Kentte onayladığınız, onaylamadığınız bir sürü farklı olgularla karşılaşsanız da kent o kadar içinize işlemiştir ki, “her şeye rağmen” sevmekten vazgeçemezsiniz. Mesela en çok nefret edilen, en çok sevilen, en vazgeçilmez olan bir şehirden bahsediliyorsa; İstanbul’a bir kez giden o şehrin İstanbul olduğunu düşünür… İnsanın ruhunu; karşısında canlı bir şey varmış gibi karıştıran bu duygu, kentin ruhunun size yansımasıdır. İçinde farklı yaşamlar barındıran, sokağı, meydanı, tiyatrosu, sineması olan ve kadın erkek herkesin rahatlıkla gidebileceği oturma mekanlarına sahip kentler ruhunuza teğet geçmez, derin izler bırakır… Ama bazı kentler öylesine silik, öylesine ruhsuzlardır ki sonrasında hiçbir şey hatırlamazsınız… “- ……… kentine gittin mi? Sorusuna aldığınız cevap; “- gitmiştim galiba, …. Görmeye değecek bir şey yoktu. “ şeklinde olur. Bazı kentler ise ruhunuza karabasan gibi çöker, karanlıktır, pistir… Orada yaşayanlar kente hiçbirşey katmadan öylesine sömürmüşlerdir ki, üzerine ölü toprağı serpilmiş o kentte, nefes alamadığını hissedersiniz. Ortalıkta korku filmlerinden çıkmış gibi dolaşan, ruh emicilerinden kaçmak ve o kenti hafızanızdan tümüyle silmek istersiniz. İnsan bir kenti hafızasından neden silmek ister? Bunun çeşitli nedenleri vardır; Orada kaybettikleriniz size acı veriyordur, kentin her tarafı dökülüyordur, bakımsızdır, insanları hoyrattır, ya da siz insanlara hoyrat davranmışsınızdır vs. vs. Nedeni ne olursa olsun, bir kente verilecek en büyük ceza o kenti unutmaktır. Unutmak için ille de uzaklara gitmek gerekmez, içinde yaşarken de farkında olmayarak unutmaya başlarsınız.


Doğup büyüdüğünüz şehrin ruhunuza dokunduğunu söyleyebilir misiniz?

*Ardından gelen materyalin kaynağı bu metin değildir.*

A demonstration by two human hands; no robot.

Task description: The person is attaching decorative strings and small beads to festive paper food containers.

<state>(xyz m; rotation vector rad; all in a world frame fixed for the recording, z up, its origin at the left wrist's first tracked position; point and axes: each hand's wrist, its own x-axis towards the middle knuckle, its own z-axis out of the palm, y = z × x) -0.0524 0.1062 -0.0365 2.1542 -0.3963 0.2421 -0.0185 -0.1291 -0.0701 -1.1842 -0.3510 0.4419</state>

Bu soruyu kendime sorduğumda, kente dair belleğimde kalan tek güzel şeyin gün batımları olduğunu fark ettim. Gün batımlarını sevmemin bu kenti sevmeme, kendimi bu kente ait olduğumu hissetmeme yetmeyeceğini fark ettiğimde, kentin hayatın içine nasıl aktığını anlamaya çalıştım. Ya da nerelerde, nasıl tıkandığını…
Kentleri yaşatan, kenti kent yapan; hayatın aktığı mekanlar, etkinlikler ve buluşma yerleridir.
Akçakoca’da sosyal mekanlardan bahsedilirken ilk (özellikle kış aylarında) akla gelen yerler kahvehanelerdir. 
Kahvehaneler, erkek nüfusun zaman geçirdiği, ama aslında “vakit öldürmek” için gittiği yerlerdir. Sohbetin gidişini tavla veya okey gibi oyunlar belirler, bazen televizyonda izlenen haberler paylaşılır, tartışılır… Bazen mahalle dedikodusu yapılır… Kent ile ilgili haberler o mekanlarda kulaktan kulağa konuşulur, öyle ki günün sonunda o haberi ilk getiren insan bile haberdeki değişime, deformasyona inanamaz olur. Genel kültür, o gün ya da o hafta yapılan futbol maçı ile sınırlıdır. Zamanın para ettiği “ time to Money” bilinmez oralarda…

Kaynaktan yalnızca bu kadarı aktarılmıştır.